Who is the best person to talk to an addict about going to rehab? Well, now, that’s an interesting question, because when an addict is deep into their addiction, they really aren’t listening to anyone who isn’t offering them a way to further their drug or alcohol experience. That being said, clearly we would hope that a parent, a sibling, or a best friend would be able to make them see the harm they are doing to themselves, but that’s rarely the way it works out. Trying to talk to an addict about their addiction is like playing catch with a hand grenade – more often than not, it will blow up in your face.
So, who can get through to the addict? Often, it’s a person the addict feels close to, but doesn’t have an emotional relationship with. Someone who has had conversations with them, understanding their plight, but showing no judgment.

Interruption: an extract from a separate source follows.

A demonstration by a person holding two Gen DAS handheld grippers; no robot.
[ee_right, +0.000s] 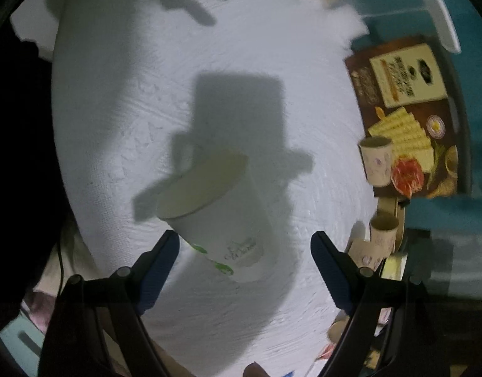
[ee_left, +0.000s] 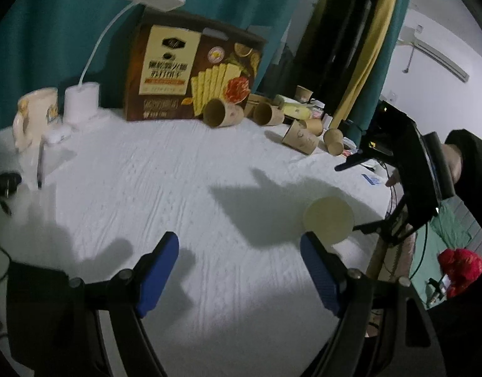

Or it could be a counselor at a rehab, or maybe an intervention specialist. Maybe it’s a person they know who is in recovery themselves. There’s no way to know who is the right person, because everyone is unique. Maybe a better way to approach this is from a different angle.
Let’s look at the reasons a person may be addicted to a mind-altering substance. It could be an exploration of a drug for the sake of fun, and then it became a pleasure turned bad; it could be a pain medication they couldn’t stop taking; it could be an emotional pain they are trying to hide from others and themselves. The truth is, once addicted, the reason doesn’t matter, because they are still addicted. The most difficult person to talk to, of those mentioned, is probably the last one. They are already in pain, and your interference is offensive to them. So how do you get around their pain?
To begin with, remember at all times this about them, not you. Your objective is to get them to a rehab, and unless they buy in, even if they go, it’s not going to have the desired outcome. No matter how your life is affected by their actions, they will choose to use because of how it affects them, not you. It doesn’t mean they won’t feel badly about the pain they put you in, but you don’t matter as much as the drug. Nobody does. So, when talking to them, remember, it’s not about how their addiction is affecting your life. It’s about how their addiction is affecting their life.
Now, if you’re dealing with someone who is young, and you’re their parent, they most likely care about you deep down, but teenagers that aren’t addicted are trying to gain their independence, and as part of the pack, they “hate” their parents. Drugs and alcohol won’t improve that problem. No, dealing with them on the level of their own life is a better way to go.
Do your absolute best to not be judgmental. Don’t let the shock of what they say throw you off course. Don’t let the events of their life derail your purpose for the conversation. That’s exactly what the addict hopes will happen. Don’t go there. Stay focused on how they are harming themselves and why. Ask more questions than propose answers. The more they talk, the more comfortable they will be, and they will be more willing to go, especially if your questions lead them to propose it. Structure your questions around what is best for them.
All this kind of skirts around the topic which is, “Who is the best person to have the conversation?” Sometimes it might be an addiction specialist, or an addict in good recovery. Sometimes it might be a sibling or a best friend. Rarely is it the parent. At best, it’s a crap shoot, and you can only hope for a good outcome. The reality is, of course, if they are ready to find recovery, it won’t matter who is talking to them. The conversation will be more about their fears than resisting. Listen well, and pray a lot. Their recovery is their business, all you can do is help to open their eyes and guide them.